Sometimes you have a forum that's gone inactive for a while, and want to revive it and make it look like it's alive and well (i.e., posts are being made now). There are a number of tables in SMF that include timestamps for various events, in both seconds-count form (Unix epoch seconds count) and in date-only format (yyyy-mm-dd). The utility needs to be careful not to accidentally put any dates in the future (this may be desired, so don't outright forbid it). Possibly, some tables and fields will have to be handled separately from others, so there needs to be a way to select which tables and fields get updated. The user would give a specific time and date to move the latest item to. As this isn't something that would be done very often, there's no need for a fancy interface — just put the settings in the PHP code. Oh, and be careful to handle user-input times with the correct time zone, and be aware of timestamps in the database created with now(), which apparently stores not a Unix-style seconds count, but one already offset by the server time zone.
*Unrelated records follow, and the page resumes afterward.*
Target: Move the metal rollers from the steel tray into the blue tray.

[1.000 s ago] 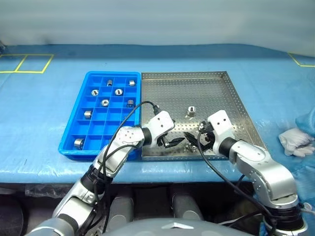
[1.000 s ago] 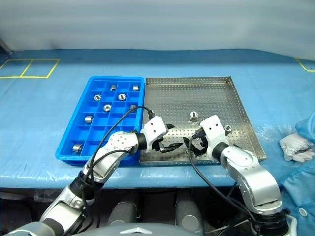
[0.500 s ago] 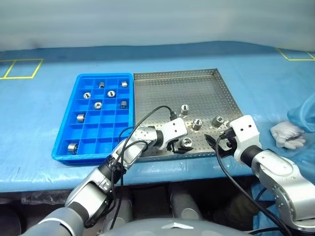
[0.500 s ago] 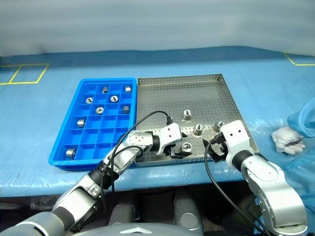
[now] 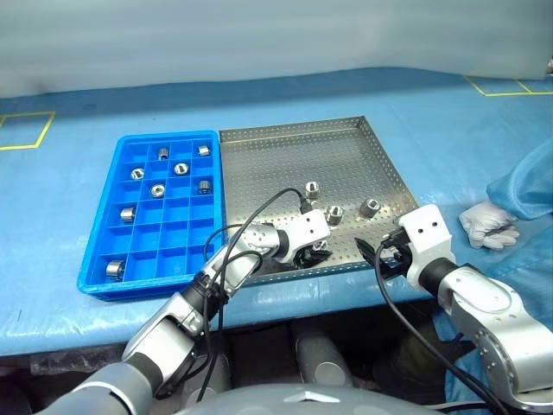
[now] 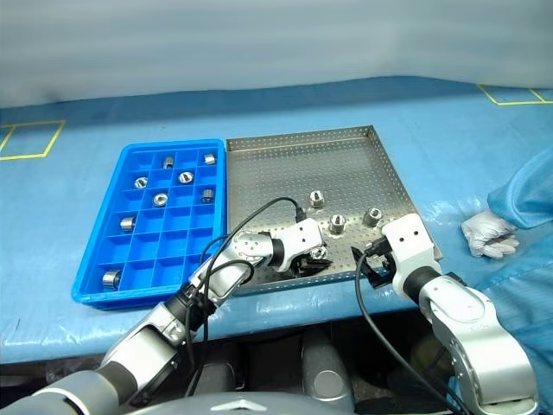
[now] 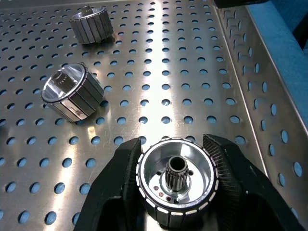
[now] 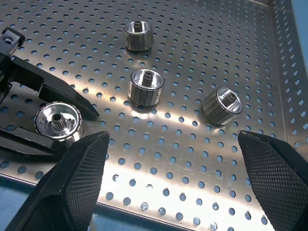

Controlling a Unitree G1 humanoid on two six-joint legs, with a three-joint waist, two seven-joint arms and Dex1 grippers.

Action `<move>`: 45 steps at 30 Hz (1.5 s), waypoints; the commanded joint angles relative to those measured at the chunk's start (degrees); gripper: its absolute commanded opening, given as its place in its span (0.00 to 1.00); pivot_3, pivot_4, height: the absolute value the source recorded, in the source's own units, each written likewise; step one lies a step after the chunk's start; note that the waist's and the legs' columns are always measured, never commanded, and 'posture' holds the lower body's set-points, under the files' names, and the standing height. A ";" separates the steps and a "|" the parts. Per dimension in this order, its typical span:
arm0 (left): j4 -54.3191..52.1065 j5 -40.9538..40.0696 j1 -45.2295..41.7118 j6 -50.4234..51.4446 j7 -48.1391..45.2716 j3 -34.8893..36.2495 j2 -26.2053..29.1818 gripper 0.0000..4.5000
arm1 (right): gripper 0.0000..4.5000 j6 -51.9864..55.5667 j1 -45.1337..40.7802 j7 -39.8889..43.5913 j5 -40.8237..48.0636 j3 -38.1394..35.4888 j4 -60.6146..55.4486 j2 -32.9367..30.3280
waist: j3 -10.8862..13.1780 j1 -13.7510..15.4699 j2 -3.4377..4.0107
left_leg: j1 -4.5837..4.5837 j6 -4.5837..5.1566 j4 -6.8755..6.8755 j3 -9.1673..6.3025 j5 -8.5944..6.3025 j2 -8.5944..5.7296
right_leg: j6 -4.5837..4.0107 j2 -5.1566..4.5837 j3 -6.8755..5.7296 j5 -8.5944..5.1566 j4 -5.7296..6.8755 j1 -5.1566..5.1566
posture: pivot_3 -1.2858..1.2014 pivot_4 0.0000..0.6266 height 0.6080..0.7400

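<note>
Four metal rollers are counted in the steel tray (image 5: 346, 156): one (image 8: 138, 35) far from the near rim, one (image 8: 145, 87) in the middle, one (image 8: 221, 105) toward the right rim, and one (image 7: 176, 179) by the near edge. Seven rollers are counted in the blue tray (image 5: 95, 278), each in its own compartment: three (image 5: 162, 153) in the far row, two in the next, one (image 5: 127, 213) further down the left side, and one (image 5: 114, 269) in the near left corner. One steel tray and one blue tray are seen on the worktop (image 5: 69, 173)
</note>
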 commanded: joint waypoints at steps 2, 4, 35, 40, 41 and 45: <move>-3.11 0.19 0.73 0.42 2.08 2.30 -0.57 0.38 | 1.00 -1.29 -1.70 0.50 0.11 1.00 -0.13 -0.27 | 0.00 0.03 0.00 | 0.01 0.00 -0.01 0.01 0.00 0.00 | 0.00 0.00 0.01 0.00 0.00 0.00 | 0.44 0.24 1.00; -5.05 -0.69 1.23 1.16 2.66 3.74 -0.69 0.38 | 1.00 -1.58 -2.45 0.96 0.35 1.77 0.45 -0.26 | 0.00 0.19 0.00 | 0.01 0.00 -0.02 -0.02 0.00 0.00 | 0.00 0.00 -0.01 0.00 0.00 0.00 | 0.44 0.24 1.00; -44.69 7.51 16.59 36.79 29.28 23.20 9.60 0.38 | 1.00 -22.97 -15.46 19.38 1.89 15.53 18.89 0.66 | 0.08 10.23 -0.14 | -0.02 0.00 -0.05 -0.20 0.01 0.01 | 0.00 0.05 -0.16 0.01 -0.04 0.05 | 0.56 0.24 1.00; -43.78 9.29 17.58 36.75 31.07 22.31 10.91 0.38 | 1.00 -22.93 -15.58 17.58 0.99 15.19 19.44 1.36 | 0.08 10.21 -0.14 | -0.01 -0.01 -0.02 -0.21 0.01 0.01 | 0.00 0.05 -0.18 0.01 -0.02 0.05 | 0.57 0.24 1.00; -43.21 9.83 17.72 36.55 31.85 22.33 11.04 0.38 | 1.00 -22.85 -15.59 17.24 0.86 15.15 19.50 1.49 | 0.08 10.16 -0.14 | -0.01 -0.01 -0.02 -0.21 0.01 0.02 | 0.00 0.05 -0.18 0.01 -0.02 0.06 | 0.57 0.24 1.00; -42.29 10.69 18.00 36.30 33.60 22.46 11.03 0.38 | 1.00 -22.67 -15.49 16.58 0.35 15.27 19.48 1.47 | 0.08 10.16 -0.14 | -0.01 0.00 -0.05 -0.20 0.01 0.02 | -0.01 0.05 -0.18 0.01 -0.02 0.05 | 0.56 0.24 1.00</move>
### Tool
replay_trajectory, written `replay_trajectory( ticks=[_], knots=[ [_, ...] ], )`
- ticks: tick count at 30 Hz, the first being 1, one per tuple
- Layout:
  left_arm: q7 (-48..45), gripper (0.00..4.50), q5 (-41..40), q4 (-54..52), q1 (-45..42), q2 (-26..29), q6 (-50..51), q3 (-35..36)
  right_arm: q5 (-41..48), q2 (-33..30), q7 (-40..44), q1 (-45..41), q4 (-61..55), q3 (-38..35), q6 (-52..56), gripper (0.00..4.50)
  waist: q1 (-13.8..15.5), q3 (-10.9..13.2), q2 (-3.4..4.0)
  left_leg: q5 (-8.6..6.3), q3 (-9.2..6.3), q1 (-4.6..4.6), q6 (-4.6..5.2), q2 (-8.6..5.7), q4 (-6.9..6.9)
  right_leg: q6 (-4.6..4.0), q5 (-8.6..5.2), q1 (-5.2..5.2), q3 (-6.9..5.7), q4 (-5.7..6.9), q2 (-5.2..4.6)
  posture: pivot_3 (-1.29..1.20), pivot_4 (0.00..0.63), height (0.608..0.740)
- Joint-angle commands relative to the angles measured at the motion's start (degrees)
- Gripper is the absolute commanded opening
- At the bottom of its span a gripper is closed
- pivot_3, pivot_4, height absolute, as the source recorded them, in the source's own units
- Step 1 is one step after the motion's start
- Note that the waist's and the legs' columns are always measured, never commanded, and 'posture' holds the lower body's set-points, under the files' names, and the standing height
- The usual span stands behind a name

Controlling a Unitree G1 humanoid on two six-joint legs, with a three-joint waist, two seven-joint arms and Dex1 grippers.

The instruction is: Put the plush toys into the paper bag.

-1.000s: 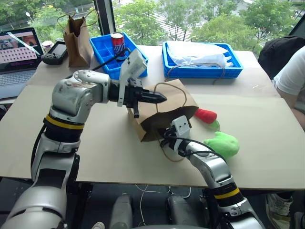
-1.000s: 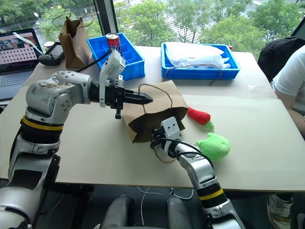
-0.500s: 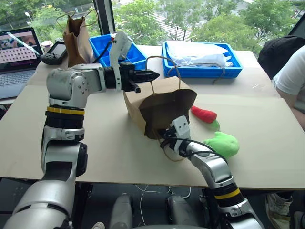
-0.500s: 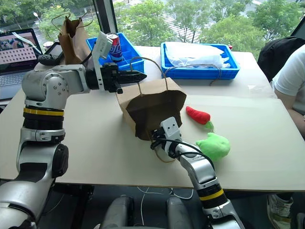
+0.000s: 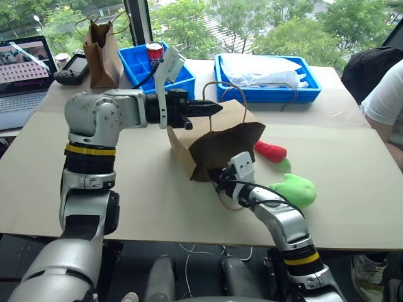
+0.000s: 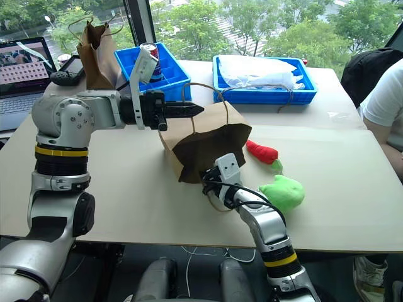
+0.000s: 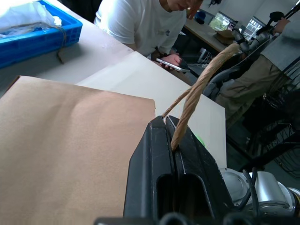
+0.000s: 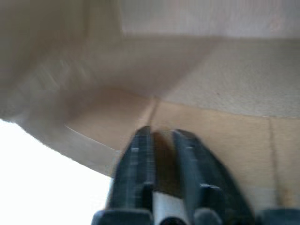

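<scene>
Pale matte table (image 5: 145,189): crinkled brown paper bag (image 5: 220,141) gapes sideways, its twisted cord handle (image 7: 197,89) pinched in the left gripper (image 5: 214,108). Right gripper (image 8: 160,140), seemingly slightly parted, sits at the bag's mouth. Red chili toy (image 5: 271,151) and rounded green toy (image 5: 293,190) lie beside.

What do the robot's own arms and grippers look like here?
Both arms are silver-grey metal with black joints and a yellow band each. A white camera block sits on each wrist, with black cables. The left gripper and right gripper each have two black fingers.
</scene>
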Motion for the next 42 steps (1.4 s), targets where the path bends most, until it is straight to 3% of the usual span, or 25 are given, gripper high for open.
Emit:
replay_trajectory(
  ticks=[1,7,12,16,18,21,25,32,37,42],
  knots=[
    [-3.27,0.00,-1.10,-4.03,0.99,1.40,-1.24,-2.33,3.61,-1.69,-0.14,-1.43,-9.55,-4.81,4.34,2.54,0.00,0.00,0.00,0.00,0.00,0.00,0.00,0.00,-0.02,0.00,0.00,0.00,0.01,-0.01,0.00,0.00,0.150,0.710],
    [-4.34,0.00,-1.26,-3.74,1.34,1.68,-1.92,-3.00,11.38,-13.41,1.48,0.04,-24.95,-17.97,18.47,4.44,0.32,0.04,0.06,0.00,-0.01,-0.05,0.00,-0.03,-0.02,0.00,0.00,-0.01,0.00,-0.04,-0.03,0.00,0.150,0.710],
    [-5.51,0.00,-0.85,-3.88,1.98,1.88,-3.00,-4.39,15.44,-25.15,3.64,5.65,-28.26,-30.39,29.41,4.44,0.67,0.04,0.06,0.00,0.00,-0.06,0.00,-0.06,-0.05,0.01,-0.01,0.04,0.01,-0.17,-0.07,0.00,0.150,0.710],
    [-6.23,0.00,-0.56,-3.48,1.66,1.55,-4.08,-5.42,14.01,-28.93,3.88,13.54,-26.37,-30.55,31.83,4.44,0.40,0.04,0.06,0.00,-0.02,-0.03,0.00,-0.06,-0.09,0.00,-0.02,0.04,0.01,-0.15,-0.05,0.00,0.150,0.710],
    [-6.55,0.00,-0.27,-3.27,1.52,1.60,-4.69,-5.92,13.53,-27.26,2.43,15.79,-24.39,-29.82,32.11,4.44,0.02,0.03,0.07,0.00,-0.02,-0.02,0.01,-0.07,-0.08,0.00,-0.02,0.04,0.04,-0.15,-0.05,0.00,0.150,0.710],
    [-6.65,0.00,-0.33,-2.92,1.28,1.74,-5.03,-6.14,12.85,-26.51,1.47,17.87,-23.29,-28.53,32.45,3.73,-0.30,0.02,0.10,0.00,-0.03,0.00,0.01,-0.09,-0.05,0.00,-0.01,0.04,0.08,-0.11,-0.05,0.00,0.150,0.710],
    [-6.58,0.00,-0.45,-2.50,1.04,1.90,-4.91,-6.01,13.48,-26.58,1.34,17.73,-23.83,-30.12,32.75,2.38,-0.13,0.01,0.12,0.00,-0.08,0.01,0.01,-0.10,-0.05,0.01,-0.02,0.08,0.07,-0.13,-0.05,0.00,0.150,0.710],
    [-6.44,0.00,-0.39,-2.04,0.80,1.71,-4.89,-6.10,15.03,-36.92,8.76,13.11,-27.15,-30.70,28.64,0.18,0.04,0.02,0.14,0.00,-0.06,-0.01,0.01,-0.12,-0.05,0.02,-0.03,0.05,0.08,-0.15,-0.06,0.00,0.150,0.710],
    [-6.63,0.00,-0.33,-2.18,0.73,1.41,-5.06,-6.45,23.29,-35.96,10.51,-0.61,-31.30,-24.43,33.01,0.02,-0.70,0.04,0.17,0.00,-0.17,0.01,0.01,-0.12,-0.08,0.02,-0.03,0.03,0.08,-0.12,-0.02,0.00,0.150,0.710],
    [-5.73,0.00,-0.35,-2.60,0.63,-0.06,-4.68,-6.83,21.87,-27.36,6.51,-9.52,-26.15,-13.34,32.27,0.02,-0.19,0.05,0.17,0.00,-0.29,-0.10,0.01,-0.18,-0.10,0.03,-0.04,0.02,0.04,-0.17,-0.03,0.00,0.150,0.710]
  ],
)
If implemented as a standalone utility, the user needs to be careful to disable this script when done, lest some hacker find it and play with it! This might be best done as a "drop dead" time and date setting, after which the utility will no longer run (until the code is edited to change the date and time).
Sometimes SMF users ask about changing one member ID to another (not already in use), or compacting the list of IDs (member, message, personal message, etc.) for one reason or another. Here would be a pair of utilities to perform such operations. The core would be a function to change all instances of an ID to another, in selected tables. For example, you might want to change a particular user to be the (accidentally deleted) Admin, with a specific ID. Or, you might want to reassign postings by one member to another (say, someone registered twice, and has postings under multiple IDs, and you want to consolidate them). This is trickier than just changing a member ID to an unused ID, as you have to watch out for possible conflicts in message numbers.
Anyway, the idea would be to cleanly change all instances of one ID to another, along with all references to that number ("foreign keys") being properly changed, and in the correct order. The forum should be put into maintenance mode for work such as this (and a backup made, of course). There might be a function to put the forum into maintenance mode, rather than relying on the administrator to remember to do it. Also, note that if the new ID is larger than the previous largest ID, the database needs to make sure its "auto-increment" value is properly updated. This might be done with an ALTER or it might be done by adding and deleting dummy rows until the desired new ID is reached.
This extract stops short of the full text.